What you need to do | Count up the lines below in which the string "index" appears. The reply should be that number alone.
####
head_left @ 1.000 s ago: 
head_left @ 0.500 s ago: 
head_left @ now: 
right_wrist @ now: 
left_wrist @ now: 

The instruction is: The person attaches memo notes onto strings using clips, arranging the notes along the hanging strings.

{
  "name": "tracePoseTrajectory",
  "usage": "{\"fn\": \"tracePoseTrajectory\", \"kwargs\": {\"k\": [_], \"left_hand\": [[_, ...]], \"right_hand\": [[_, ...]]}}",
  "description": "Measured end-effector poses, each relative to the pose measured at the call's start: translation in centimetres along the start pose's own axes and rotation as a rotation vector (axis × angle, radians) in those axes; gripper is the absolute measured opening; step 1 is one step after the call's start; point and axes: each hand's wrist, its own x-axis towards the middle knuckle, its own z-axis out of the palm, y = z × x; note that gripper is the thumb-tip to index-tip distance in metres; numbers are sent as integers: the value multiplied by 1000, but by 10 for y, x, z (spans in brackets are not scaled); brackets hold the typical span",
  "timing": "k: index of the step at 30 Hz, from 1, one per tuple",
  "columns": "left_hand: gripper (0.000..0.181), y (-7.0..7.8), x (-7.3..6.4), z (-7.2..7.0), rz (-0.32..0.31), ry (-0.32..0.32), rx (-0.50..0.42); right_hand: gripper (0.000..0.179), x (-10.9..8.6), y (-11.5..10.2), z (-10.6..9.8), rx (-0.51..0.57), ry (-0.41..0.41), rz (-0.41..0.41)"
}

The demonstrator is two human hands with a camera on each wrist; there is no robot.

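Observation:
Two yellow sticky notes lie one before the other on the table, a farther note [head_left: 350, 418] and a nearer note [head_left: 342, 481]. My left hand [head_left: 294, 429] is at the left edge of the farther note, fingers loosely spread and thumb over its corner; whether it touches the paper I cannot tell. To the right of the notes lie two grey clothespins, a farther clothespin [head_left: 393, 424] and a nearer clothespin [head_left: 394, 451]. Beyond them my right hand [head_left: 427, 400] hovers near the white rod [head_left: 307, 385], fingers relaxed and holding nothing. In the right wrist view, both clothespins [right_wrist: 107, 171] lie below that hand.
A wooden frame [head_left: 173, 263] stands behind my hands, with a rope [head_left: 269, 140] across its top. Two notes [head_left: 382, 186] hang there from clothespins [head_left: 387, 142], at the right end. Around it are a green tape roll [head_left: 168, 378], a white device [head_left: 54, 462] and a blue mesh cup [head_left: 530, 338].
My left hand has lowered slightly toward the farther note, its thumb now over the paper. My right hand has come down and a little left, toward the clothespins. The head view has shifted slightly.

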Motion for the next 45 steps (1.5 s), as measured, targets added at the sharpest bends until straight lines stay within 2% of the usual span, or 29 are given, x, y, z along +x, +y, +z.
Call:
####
Output for this task | 2